= Activity =
Report, as a single number, how many lines of the records contain the word "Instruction".

==== Records for this task

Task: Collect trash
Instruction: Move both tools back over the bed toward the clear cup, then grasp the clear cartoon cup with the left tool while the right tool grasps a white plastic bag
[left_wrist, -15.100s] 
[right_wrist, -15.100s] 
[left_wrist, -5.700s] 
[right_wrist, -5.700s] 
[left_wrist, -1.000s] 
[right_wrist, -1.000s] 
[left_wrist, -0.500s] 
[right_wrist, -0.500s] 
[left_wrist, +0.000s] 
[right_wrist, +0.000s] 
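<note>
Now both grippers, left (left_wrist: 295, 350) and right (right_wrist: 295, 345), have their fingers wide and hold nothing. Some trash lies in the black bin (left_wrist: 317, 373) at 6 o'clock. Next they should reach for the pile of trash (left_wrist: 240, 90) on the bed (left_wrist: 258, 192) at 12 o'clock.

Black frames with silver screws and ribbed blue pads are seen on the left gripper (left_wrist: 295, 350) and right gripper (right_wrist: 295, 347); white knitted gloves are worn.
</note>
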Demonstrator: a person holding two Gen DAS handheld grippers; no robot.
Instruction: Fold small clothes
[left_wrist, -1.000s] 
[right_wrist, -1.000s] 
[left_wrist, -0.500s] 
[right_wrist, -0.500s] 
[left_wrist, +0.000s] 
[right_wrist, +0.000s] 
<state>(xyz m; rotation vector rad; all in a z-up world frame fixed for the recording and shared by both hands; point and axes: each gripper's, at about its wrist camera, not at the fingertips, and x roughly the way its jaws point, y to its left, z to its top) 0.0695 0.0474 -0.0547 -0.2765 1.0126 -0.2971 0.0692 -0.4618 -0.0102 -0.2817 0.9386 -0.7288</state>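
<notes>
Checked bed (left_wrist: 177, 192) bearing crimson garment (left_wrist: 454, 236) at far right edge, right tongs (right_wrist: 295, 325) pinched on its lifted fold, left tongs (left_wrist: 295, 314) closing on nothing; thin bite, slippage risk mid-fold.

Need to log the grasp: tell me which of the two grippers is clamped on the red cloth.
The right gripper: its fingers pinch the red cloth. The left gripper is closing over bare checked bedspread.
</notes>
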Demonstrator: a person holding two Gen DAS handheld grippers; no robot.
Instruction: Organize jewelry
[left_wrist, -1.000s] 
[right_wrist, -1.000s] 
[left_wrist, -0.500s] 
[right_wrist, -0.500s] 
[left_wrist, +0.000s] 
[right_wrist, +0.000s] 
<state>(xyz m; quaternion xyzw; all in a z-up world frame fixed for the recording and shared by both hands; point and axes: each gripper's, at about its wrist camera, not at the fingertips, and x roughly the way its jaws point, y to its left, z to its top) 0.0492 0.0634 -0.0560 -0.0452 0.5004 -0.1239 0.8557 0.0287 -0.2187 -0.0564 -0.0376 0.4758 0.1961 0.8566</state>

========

= Solution =
3